* **What to work on**: Copy out exactly the lines below that run from the one holding "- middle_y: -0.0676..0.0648" to the one holding "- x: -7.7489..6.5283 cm", keeping both of those lines and no others.

* **Data records**:
BEGIN
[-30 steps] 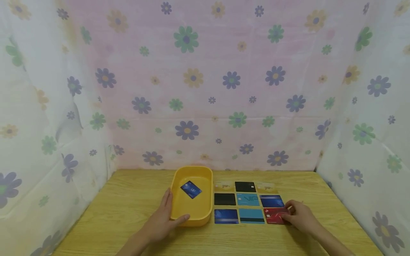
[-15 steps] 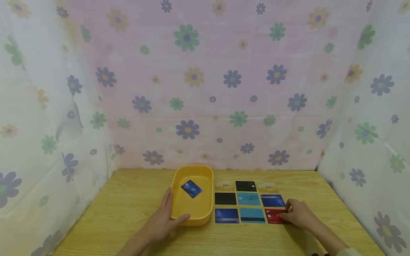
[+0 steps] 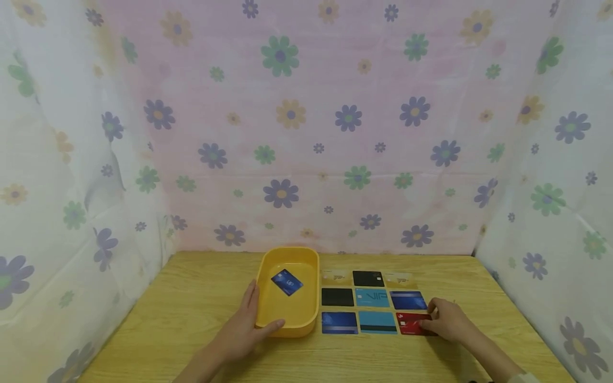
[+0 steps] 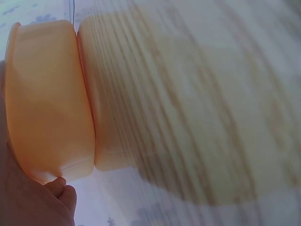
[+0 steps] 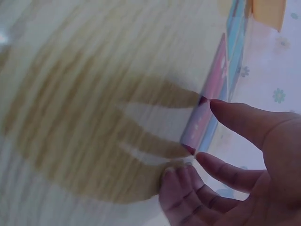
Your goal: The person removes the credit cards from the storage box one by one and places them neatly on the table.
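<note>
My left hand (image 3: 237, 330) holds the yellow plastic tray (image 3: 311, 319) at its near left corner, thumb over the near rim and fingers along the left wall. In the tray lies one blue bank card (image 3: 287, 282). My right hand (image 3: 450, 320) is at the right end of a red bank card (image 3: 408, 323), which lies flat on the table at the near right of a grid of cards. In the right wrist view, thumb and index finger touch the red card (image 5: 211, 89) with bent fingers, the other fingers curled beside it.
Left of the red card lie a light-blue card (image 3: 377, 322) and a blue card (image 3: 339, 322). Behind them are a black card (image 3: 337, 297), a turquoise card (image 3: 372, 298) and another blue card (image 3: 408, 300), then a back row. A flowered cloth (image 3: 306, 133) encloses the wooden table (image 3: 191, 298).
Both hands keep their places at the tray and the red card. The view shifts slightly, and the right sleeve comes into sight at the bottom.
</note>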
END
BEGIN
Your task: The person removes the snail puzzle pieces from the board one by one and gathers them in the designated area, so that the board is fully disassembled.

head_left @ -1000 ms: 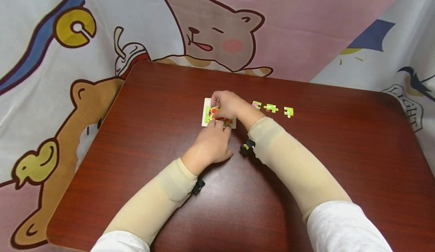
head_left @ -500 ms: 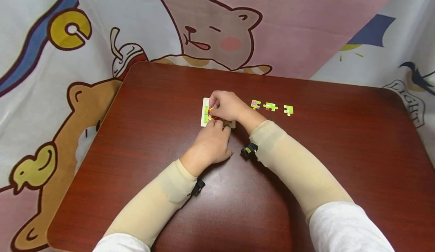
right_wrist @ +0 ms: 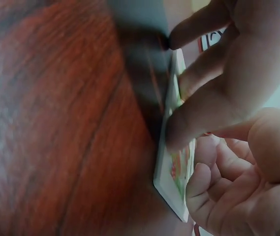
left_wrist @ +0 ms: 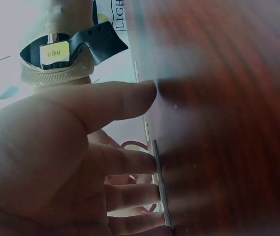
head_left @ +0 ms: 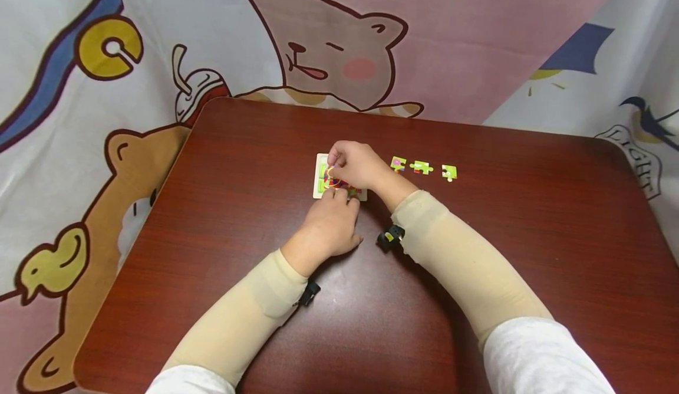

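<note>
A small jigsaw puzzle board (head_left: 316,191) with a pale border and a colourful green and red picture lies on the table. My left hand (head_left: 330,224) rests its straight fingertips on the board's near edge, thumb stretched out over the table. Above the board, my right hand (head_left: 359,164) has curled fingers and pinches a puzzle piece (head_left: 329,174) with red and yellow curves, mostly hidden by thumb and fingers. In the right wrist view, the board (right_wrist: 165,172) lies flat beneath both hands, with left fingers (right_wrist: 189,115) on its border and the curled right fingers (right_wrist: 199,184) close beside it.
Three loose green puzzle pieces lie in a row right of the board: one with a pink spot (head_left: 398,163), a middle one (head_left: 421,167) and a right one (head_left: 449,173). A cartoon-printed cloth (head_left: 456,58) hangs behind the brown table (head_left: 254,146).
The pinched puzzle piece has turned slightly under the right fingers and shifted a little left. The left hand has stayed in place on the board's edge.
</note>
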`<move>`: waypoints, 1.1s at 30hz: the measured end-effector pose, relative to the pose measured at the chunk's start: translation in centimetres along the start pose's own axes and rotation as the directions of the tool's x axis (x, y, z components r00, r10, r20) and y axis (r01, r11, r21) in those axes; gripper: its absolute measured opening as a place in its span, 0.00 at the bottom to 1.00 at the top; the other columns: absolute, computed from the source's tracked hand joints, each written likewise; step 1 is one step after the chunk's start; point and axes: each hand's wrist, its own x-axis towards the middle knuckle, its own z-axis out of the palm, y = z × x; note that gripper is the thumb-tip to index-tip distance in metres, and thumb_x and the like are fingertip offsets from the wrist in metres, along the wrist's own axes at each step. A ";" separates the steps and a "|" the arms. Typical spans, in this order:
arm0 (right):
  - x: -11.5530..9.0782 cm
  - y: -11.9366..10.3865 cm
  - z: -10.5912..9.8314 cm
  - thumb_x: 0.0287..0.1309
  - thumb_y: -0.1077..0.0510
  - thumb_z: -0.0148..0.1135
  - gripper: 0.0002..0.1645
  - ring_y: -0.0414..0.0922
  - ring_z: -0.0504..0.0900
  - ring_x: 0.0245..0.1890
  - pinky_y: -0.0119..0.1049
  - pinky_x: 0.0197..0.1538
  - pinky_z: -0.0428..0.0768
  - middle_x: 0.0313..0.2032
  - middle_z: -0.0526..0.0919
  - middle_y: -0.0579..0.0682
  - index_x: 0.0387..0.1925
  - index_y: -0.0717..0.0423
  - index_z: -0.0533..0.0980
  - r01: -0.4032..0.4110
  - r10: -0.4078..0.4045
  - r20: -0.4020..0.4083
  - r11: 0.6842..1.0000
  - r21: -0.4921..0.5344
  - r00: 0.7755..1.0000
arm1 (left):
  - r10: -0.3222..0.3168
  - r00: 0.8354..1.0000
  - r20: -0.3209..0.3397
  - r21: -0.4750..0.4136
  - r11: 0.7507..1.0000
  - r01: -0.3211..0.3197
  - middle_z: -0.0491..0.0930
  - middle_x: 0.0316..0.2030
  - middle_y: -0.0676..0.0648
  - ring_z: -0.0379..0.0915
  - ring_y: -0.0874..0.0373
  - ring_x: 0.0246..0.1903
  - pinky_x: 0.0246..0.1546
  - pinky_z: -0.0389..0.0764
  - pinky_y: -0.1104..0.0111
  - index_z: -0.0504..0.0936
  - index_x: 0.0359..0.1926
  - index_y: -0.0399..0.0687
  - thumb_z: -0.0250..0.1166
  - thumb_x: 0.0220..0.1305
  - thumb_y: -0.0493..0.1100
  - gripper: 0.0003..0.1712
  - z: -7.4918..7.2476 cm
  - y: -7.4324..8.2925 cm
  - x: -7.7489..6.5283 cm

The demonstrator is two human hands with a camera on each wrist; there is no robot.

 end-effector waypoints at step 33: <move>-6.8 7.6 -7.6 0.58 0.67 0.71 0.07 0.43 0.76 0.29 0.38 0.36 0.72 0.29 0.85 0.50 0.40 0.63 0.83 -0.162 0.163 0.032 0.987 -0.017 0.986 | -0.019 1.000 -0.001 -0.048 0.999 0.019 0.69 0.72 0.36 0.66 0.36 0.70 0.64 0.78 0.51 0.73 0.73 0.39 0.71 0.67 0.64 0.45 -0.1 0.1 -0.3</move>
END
* **Expected answer**:
  - middle_y: -0.0676..0.0648
  - ring_z: -0.0379..0.0915
  - ring_y: -0.0874..0.0373
  - ring_x: 0.0246..0.1903
  - pinky_x: 0.0246..0.1546
  - pinky_z: -0.0389..0.0764
  - pinky_y: -0.1104..0.0111
  - index_z: -0.0504..0.0936
  - index_x: 0.0359..0.1926
  - index_y: -0.0399..0.0687
  - thumb_z: -0.0250..0.1166
  - thumb_x: 0.0220..0.1305
  - thumb_y: -0.0493..0.1100
  - gripper: 0.0003..0.1712
  - z: -7.4918..7.2476 cm
  - y: -7.4324..8.2925 cm
  - x: -7.7489..6.5283 cm

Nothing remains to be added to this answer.